La segunda mexicana que conocí fue otra periodista, quien sería mi compañera de habitación por el resto del viaje. Susana –no es su verdadero nombre-, me recibió con afecto desde el primer momento. Su carácter maternal la hacía despertarse un poco más temprano para que yo pudiera dormir un poco más, hasta que decidí que no abusaría de su confianza y le devolví el favor algunos días. También preparaba café por las noches para las dos, me prestaba su laptop porque yo no llevé la mía y casi siempre me cedía la ventana en el autobús donde nos transportábamos los periodistas y así yo siempre dormía cómoda en los trayectos largos. Su última gentileza fue despertarse a las 4 de la mañana en mi último día en México, para asegurarse que yo me despertara también y no perdiera el autobús. Me despedí de Susana con tristeza, no sin antes asegurarle que en Venezuela siempre sería bienvenida.

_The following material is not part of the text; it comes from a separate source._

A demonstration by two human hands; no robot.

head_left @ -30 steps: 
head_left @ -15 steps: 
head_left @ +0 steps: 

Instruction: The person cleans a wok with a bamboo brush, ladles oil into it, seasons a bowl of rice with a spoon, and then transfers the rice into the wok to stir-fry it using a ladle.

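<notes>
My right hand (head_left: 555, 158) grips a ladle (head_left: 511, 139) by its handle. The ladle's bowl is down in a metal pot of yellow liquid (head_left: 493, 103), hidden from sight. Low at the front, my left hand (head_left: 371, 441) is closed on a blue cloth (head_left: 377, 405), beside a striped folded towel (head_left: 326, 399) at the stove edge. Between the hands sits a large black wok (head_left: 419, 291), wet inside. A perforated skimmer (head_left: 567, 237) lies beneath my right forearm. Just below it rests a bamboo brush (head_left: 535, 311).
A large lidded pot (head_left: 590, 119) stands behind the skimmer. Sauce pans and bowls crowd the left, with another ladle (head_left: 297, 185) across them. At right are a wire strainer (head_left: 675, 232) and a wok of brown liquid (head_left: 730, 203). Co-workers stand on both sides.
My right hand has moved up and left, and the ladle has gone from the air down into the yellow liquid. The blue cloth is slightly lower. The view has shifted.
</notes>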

Otro personaje importante de mi aventura mexicana fue el señor Víctor, el chófer del autobús donde nos transportábamos. Aunque no tuve muchas oportunidades de hablar con él, me impresionaba su disposición y amabilidad, incluso cuando pudiera tener razones para molestarse. Una vez tuve que llamarlo para que fuera al autobús única y exclusivamente a abrirme la puerta, para que yo pudiera guardar unas cosas que no quería cargar. Contrario a lo que pudiera pensarse, el señor Víctor llegó con una sonrisa y me dijo apenado:
- Disculpe la tardanza.
Entre otras personas que destacaron de mi experiencia mexicana, resaltan las recepcionistas del hotel en Río Lagartos –lamento no haberles preguntado sus nombres-, que además del café divino que preparaban para los huéspedes, también mantenían una sonrisa constante para todos nosotros. No puedo olvidar al señor Elmer, un promotor turístico del mismo lugar, que en su lancha nos dio un paseo inolvidable por los manglares y nos enseñó muchos detalles sobre la fauna y flora de esta reserva natural. Debo también mencionar a mi amiga Paola, a la que conocí en Vancouver, quien hizo un largo viaje para poder reunirse conmigo unas horas en el aeropuerto de México.
Es evidente que a un lugar lo hace la gente y el México que conocí en algo más de una semana fue un lugar especial para mí precisamente por eso: por la gente que conocí allí. Aunque también tengo otras anécdotas un poco menos felices, puedo decir que no fueron tan importantes en este viaje y en todo caso, serán tema de un próximo post.